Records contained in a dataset

□ □ □ □ □ □ □

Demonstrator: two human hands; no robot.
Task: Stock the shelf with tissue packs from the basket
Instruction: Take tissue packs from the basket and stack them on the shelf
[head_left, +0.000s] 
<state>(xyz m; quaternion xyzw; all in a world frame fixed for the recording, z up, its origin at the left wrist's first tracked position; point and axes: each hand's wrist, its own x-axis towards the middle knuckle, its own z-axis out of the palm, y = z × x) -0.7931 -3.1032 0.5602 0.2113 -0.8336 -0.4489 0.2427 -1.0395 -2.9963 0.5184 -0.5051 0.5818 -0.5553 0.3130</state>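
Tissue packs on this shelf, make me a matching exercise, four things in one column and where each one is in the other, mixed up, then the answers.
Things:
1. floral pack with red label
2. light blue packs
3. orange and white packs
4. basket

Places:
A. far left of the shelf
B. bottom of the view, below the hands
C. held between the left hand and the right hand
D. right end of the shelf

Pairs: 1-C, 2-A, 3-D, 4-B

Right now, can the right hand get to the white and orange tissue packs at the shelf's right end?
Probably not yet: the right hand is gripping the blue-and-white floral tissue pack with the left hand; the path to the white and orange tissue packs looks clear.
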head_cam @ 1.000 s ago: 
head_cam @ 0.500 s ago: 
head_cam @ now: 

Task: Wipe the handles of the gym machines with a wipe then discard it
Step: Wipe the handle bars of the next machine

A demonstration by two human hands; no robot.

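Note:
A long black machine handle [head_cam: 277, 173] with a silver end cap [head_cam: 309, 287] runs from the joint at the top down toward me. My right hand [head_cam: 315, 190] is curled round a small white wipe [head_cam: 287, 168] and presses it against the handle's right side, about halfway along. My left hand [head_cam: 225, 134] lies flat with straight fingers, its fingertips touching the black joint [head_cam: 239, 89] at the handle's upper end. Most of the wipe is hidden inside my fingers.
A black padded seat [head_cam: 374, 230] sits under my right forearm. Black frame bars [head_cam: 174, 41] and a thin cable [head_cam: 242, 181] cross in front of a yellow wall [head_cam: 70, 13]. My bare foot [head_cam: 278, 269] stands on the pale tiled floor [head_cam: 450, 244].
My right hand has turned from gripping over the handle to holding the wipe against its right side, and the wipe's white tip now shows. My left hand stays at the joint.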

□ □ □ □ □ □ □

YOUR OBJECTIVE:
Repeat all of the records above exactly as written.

ANSWER FOR THIS EXERCISE:
Demonstrator: two human hands; no robot.
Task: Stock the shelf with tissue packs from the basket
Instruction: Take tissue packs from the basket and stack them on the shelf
[head_left, +0.000s] 
<state>(xyz m; quaternion xyzw; all in a world frame fixed for the recording, z up, its origin at the left wrist's first tracked position; point and axes: each hand's wrist, its own x-axis towards the middle knuckle, its own z-axis out of the palm, y = z × x) -0.7931 -3.1032 0.5602 0.2113 -0.8336 -0.4489 0.2427 -1.0395 -2.9963 0.5184 -0.5051 0.5818 -0.5553 0.3130</state>
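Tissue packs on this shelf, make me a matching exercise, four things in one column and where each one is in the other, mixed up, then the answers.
Things:
1. floral pack with red label
2. light blue packs
3. orange and white packs
4. basket

Places:
A. far left of the shelf
B. bottom of the view, below the hands
C. held between the left hand and the right hand
D. right end of the shelf

Pairs: 1-C, 2-A, 3-D, 4-B

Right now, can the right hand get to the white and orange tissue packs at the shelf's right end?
Probably not yet: the right hand is gripping the blue-and-white floral tissue pack with the left hand; the path to the white and orange tissue packs looks clear.
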head_cam @ 1.000 s ago: 
head_cam @ 0.500 s ago: 
head_cam @ now: 

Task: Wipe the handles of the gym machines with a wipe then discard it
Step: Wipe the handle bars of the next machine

A demonstration by two human hands; no robot.

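Note:
A long black machine handle [head_cam: 277, 173] with a silver end cap [head_cam: 309, 287] runs from the joint at the top down toward me. My right hand [head_cam: 315, 190] is curled round a small white wipe [head_cam: 287, 168] and presses it against the handle's right side, about halfway along. My left hand [head_cam: 225, 134] lies flat with straight fingers, its fingertips touching the black joint [head_cam: 239, 89] at the handle's upper end. Most of the wipe is hidden inside my fingers.
A black padded seat [head_cam: 374, 230] sits under my right forearm. Black frame bars [head_cam: 174, 41] and a thin cable [head_cam: 242, 181] cross in front of a yellow wall [head_cam: 70, 13]. My bare foot [head_cam: 278, 269] stands on the pale tiled floor [head_cam: 450, 244].
My right hand has turned from gripping over the handle to holding the wipe against its right side, and the wipe's white tip now shows. My left hand stays at the joint.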

No other output was requested.